Work instructions: Write out each record a second time, exactly.

Input material:
____________________
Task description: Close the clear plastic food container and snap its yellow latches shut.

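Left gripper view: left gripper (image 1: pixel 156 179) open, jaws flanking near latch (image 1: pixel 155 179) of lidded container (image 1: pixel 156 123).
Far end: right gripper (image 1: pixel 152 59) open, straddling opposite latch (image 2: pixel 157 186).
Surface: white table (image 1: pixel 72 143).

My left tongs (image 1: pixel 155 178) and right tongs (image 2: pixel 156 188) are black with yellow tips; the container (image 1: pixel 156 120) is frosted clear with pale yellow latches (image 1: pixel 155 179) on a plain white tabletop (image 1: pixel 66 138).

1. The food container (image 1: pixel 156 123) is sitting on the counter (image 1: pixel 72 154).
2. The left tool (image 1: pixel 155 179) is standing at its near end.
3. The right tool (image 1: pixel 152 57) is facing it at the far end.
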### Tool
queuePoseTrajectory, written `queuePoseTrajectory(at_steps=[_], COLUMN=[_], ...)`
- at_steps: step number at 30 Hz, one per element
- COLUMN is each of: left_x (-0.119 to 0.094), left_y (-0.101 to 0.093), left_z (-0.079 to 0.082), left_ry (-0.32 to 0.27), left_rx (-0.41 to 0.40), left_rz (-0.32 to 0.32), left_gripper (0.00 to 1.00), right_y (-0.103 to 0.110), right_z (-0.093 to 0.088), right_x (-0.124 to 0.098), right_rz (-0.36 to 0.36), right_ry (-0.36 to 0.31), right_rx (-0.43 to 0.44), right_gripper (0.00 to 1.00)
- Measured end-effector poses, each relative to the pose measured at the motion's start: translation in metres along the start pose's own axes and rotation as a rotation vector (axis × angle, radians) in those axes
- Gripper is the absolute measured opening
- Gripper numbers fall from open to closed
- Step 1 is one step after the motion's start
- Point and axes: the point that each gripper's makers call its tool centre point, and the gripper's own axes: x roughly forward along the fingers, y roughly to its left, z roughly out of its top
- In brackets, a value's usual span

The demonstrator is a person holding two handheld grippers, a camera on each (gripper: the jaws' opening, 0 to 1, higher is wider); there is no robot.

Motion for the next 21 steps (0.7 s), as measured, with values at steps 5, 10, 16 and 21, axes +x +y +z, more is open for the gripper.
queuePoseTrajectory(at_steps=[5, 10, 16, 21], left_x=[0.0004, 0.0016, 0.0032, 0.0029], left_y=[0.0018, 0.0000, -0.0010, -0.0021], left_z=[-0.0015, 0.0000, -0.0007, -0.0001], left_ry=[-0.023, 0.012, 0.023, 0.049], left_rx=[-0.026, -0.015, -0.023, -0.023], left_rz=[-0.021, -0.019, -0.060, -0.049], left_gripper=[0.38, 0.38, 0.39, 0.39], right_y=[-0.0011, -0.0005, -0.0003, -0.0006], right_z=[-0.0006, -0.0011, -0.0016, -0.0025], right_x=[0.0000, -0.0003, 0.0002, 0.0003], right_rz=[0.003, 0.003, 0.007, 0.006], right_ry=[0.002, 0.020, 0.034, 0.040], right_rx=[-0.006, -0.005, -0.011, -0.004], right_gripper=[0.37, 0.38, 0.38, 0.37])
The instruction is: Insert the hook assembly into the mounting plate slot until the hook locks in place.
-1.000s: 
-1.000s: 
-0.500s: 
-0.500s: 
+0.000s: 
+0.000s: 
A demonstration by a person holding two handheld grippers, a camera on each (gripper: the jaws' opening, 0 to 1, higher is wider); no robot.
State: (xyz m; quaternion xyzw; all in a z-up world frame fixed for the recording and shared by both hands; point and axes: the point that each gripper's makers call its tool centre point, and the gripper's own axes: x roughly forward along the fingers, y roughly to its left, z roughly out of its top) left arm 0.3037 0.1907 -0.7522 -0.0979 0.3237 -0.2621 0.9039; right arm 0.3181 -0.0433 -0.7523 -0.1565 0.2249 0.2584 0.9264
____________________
Answer section:
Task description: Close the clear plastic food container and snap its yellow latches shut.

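Left gripper view: left gripper (image 1: pixel 156 179) open, jaws flanking near latch (image 1: pixel 155 179) of lidded container (image 1: pixel 156 123).
Far end: right gripper (image 1: pixel 152 59) open, straddling opposite latch (image 2: pixel 157 186).
Surface: white table (image 1: pixel 72 143).

My left tongs (image 1: pixel 155 178) and right tongs (image 2: pixel 156 188) are black with yellow tips; the container (image 1: pixel 156 120) is frosted clear with pale yellow latches (image 1: pixel 155 179) on a plain white tabletop (image 1: pixel 66 138).

1. The food container (image 1: pixel 156 123) is sitting on the counter (image 1: pixel 72 154).
2. The left tool (image 1: pixel 155 179) is standing at its near end.
3. The right tool (image 1: pixel 152 57) is facing it at the far end.
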### Tool
queuePoseTrajectory, written `queuePoseTrajectory(at_steps=[_], COLUMN=[_], ...)`
- at_steps: step number at 30 Hz, one per element
- COLUMN is each of: left_x (-0.119 to 0.094), left_y (-0.101 to 0.093), left_z (-0.079 to 0.082), left_ry (-0.32 to 0.27), left_rx (-0.41 to 0.40), left_rz (-0.32 to 0.32), left_gripper (0.00 to 1.00), right_y (-0.103 to 0.110), right_z (-0.093 to 0.088), right_x (-0.124 to 0.098), right_rz (-0.36 to 0.36), right_ry (-0.36 to 0.31), right_rx (-0.43 to 0.44), right_gripper (0.00 to 1.00)
- Measured end-effector poses, each relative to the pose measured at the motion's start: translation in metres along the start pose's own axes and rotation as a rotation vector (axis × angle, radians) in those axes
- Gripper is the absolute measured opening
- Gripper numbers fall from open to closed
- Step 1 is one step after the motion's start
- Point and axes: the point that each gripper's makers call its tool centre point, and the gripper's own axes: x roughly forward along the fingers, y roughly to its left, z roughly out of its top
- In brackets, a value's usual span

The demonstrator is a person holding two handheld grippers, a camera on each (gripper: the jaws' opening, 0 to 1, higher is wider); there is no robot.

Motion for the next 21 steps (0.7 s), as measured, with values at steps 5, 10, 16 and 21, axes +x +y +z, more is open for the gripper.
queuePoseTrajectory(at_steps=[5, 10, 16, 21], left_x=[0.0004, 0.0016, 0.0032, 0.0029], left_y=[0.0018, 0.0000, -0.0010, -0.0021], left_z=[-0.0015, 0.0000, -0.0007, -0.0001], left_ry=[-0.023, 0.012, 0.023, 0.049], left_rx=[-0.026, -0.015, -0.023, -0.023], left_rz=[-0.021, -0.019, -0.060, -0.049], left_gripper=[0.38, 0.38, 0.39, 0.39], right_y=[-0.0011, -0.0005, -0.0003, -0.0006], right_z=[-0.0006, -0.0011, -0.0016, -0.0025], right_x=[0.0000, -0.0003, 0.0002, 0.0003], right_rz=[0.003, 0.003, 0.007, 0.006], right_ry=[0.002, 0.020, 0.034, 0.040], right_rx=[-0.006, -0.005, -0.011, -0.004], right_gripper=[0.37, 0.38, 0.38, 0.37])
The instruction is: Insert the hook assembly into the mounting plate slot until the hook locks in place.
-1.000s: 
-1.000s: 
-0.500s: 
-0.500s: 
+0.000s: 
+0.000s: 
A demonstration by a person holding two handheld grippers, a camera on each (gripper: the jaws' opening, 0 to 1, higher is wider); no robot.
State: (xyz m; quaternion xyzw; all in a z-up world frame fixed for the recording and shared by both hands; point and axes: the point that each gripper's makers call its tool centre point, and the gripper's own axes: x roughly forward along the fingers, y roughly to its left, z roughly out of its top) left arm 0.3037 0.1907 -0.7522 -0.0979 0.3237 -0.2621 0.9039; right arm 0.3181 -0.0433 -0.7523 -0.1565 0.2249 0.2584 0.9264

No further output remains for this exercise.